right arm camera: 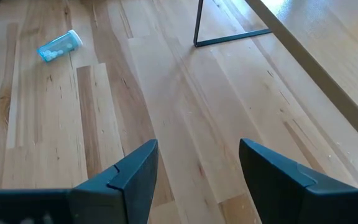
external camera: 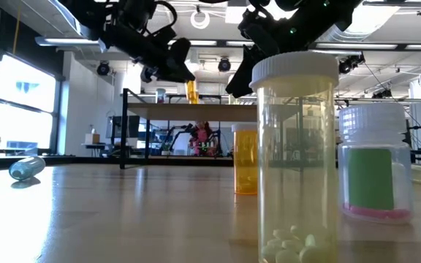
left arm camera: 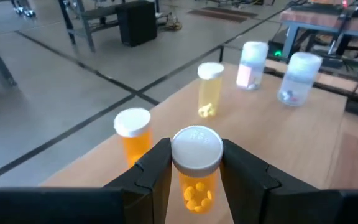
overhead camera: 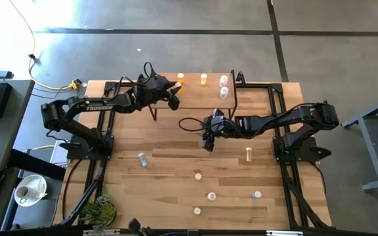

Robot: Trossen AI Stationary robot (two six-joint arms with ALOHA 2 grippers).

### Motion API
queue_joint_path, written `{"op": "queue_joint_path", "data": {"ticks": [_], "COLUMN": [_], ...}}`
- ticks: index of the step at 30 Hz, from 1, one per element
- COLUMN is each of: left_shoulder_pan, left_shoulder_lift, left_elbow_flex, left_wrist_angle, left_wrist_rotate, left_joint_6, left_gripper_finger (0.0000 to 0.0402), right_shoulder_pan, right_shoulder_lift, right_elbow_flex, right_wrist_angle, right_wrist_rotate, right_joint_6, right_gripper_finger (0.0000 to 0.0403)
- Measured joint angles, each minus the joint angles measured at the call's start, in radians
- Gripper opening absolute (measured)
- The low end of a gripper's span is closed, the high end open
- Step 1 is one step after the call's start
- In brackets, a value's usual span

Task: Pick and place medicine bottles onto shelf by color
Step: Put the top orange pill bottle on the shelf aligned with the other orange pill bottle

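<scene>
Orange is the colour of the bottle [left arm camera: 196,168] that the left gripper [left arm camera: 196,171] pinches between its two dark fingers [left arm camera: 151,171], white cap up, yellowish pills showing through its wall; the gripper holds it above the shelf [overhead camera: 195,98], over the end nearer the left arm. On the shelf's light wood top stand four bottles: a second orange bottle [left arm camera: 133,134] just beside the held one, a yellow bottle [left arm camera: 210,90] farther along, then a pinkish-white bottle [left arm camera: 252,64] and a pale blue-grey bottle [left arm camera: 299,78] close together at the far end. The right gripper [overhead camera: 209,139] hangs over bare wood of the worktop [overhead camera: 176,177] just in front of the shelf, its fingers [right arm camera: 135,177] spread apart with nothing between them. Six more bottles are on the worktop in the high view: a pale blue one lying on its side [overhead camera: 142,158] toward the left arm's base, a yellowish one [overhead camera: 249,154] near the right arm's base, and four light-capped ones [overhead camera: 198,176] [overhead camera: 211,195] [overhead camera: 257,194] [overhead camera: 197,210] scattered toward the near edge. In the low view three of these stand close to the camera: a yellow one with white pills [external camera: 295,157], an orange one behind it [external camera: 245,159], and a pinkish one with a green label [external camera: 373,172].
</scene>
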Motion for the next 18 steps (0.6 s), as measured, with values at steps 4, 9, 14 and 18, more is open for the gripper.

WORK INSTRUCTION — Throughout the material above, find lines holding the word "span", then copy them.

REPLY TO THE EXERCISE —
- The low end of a gripper's span is closed, the high end open
- In brackets, a value's usual span

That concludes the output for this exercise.